It has been several years since I worked with a spiritual director, so I was very humbled and thankful to hear from her. These were the words of lovingkindness she wrote to me in our first session.
May you feel the gentle touch of Spirit in this session.
May you know that I am holding you in healing Love.
May you be reminded of your worth and strength…
As you rest.
~ This is spiritual direction when pain does not allow for words.
On the day I received her message, it was so true that pain did not allow for words. The assault on my body was unspeakable on that day. I remember when many years ago my husband’s cardiologist came into his hospital room a few days after his heart surgery. The cardiologist said this: “Let’s look at this terrible thing we’ve done to you.”
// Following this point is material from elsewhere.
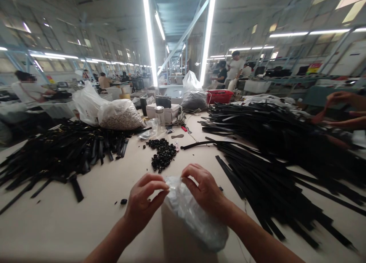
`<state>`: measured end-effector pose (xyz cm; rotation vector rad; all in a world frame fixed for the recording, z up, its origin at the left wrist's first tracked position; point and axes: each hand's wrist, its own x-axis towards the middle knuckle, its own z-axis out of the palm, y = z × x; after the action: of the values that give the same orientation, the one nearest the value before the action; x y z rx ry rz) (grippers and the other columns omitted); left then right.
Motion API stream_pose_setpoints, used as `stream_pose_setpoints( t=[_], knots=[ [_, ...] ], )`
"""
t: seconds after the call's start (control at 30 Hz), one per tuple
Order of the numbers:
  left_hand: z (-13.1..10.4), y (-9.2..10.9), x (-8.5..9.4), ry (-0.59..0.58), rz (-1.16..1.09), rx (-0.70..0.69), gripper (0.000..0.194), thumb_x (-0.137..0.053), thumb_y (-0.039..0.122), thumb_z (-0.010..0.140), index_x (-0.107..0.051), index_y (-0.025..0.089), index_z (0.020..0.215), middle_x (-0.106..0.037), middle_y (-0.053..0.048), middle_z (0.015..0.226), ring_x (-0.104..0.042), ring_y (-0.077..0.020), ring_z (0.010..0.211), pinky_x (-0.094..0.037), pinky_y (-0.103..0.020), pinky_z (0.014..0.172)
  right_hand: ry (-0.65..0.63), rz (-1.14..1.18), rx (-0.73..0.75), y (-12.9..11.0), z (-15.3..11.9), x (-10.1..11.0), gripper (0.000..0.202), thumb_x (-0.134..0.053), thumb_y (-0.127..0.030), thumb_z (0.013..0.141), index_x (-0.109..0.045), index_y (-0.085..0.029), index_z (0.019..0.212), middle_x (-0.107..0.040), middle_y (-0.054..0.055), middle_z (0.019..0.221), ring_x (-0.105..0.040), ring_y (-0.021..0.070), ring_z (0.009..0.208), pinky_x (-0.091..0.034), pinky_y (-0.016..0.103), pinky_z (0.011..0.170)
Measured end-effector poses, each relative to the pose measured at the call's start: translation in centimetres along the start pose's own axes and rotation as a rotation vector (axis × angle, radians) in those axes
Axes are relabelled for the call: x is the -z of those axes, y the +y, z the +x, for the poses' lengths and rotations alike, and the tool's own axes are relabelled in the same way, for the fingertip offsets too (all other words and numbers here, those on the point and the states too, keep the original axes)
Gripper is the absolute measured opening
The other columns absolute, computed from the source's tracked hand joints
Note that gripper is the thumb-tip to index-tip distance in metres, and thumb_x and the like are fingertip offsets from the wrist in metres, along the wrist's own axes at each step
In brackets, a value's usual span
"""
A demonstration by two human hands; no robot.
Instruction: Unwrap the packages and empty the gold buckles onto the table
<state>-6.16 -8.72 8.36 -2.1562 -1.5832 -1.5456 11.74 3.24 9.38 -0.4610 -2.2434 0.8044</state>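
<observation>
A clear plastic bag [197, 221] with pale contents hangs or lies in front of me at the table's near side; what fills it cannot be made out. My left hand [144, 198] pinches the bag's top edge between thumb and fingers. On the other side of the opening, my right hand [200, 183] grips the same edge, its forearm passing over the bag's right side. Just beyond both hands lies a pile of small black loops [163, 154]. A few stray black pieces [123, 201] rest left of my left hand.
Black strips [257, 171] heap up on the right, and more black straps [57, 152] on the left. Behind stand a filled plastic bag [120, 112], a glass jar [159, 116], a white box [168, 114] and a red basket [220, 96]. Another person's hands [345, 103] show at the right edge.
</observation>
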Motion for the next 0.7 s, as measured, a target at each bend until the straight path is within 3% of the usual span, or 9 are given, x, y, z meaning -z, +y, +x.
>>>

His words resonated with me post transplant when, in the throes of struggle and pain, I definitely was looking at the terrible thing they had done to me. I could not quite see a brighter, pain-free future. I could only focus on the physical systems that were in complete disarray after the transplant. It did not help when medical staff told me it was all normal. The way I was experiencing it all was far from normal.
I wondered if I would ever live “normal” again. Or if perhaps I would live into a new normal of life after receiving a transplanted organ. I was not sure, and definitely not confident, that all systems would levelize into something I could tolerate. My spiritual director’s wisdom knows that to have physical normalcy, I must also seek emotional and spiritual normalcy. That would mean healing wholly — from the outer visible body to the inner invisible one. It would mean transformation. It would mean living my life while watching constantly and diligently for any sign that something was physically wrong.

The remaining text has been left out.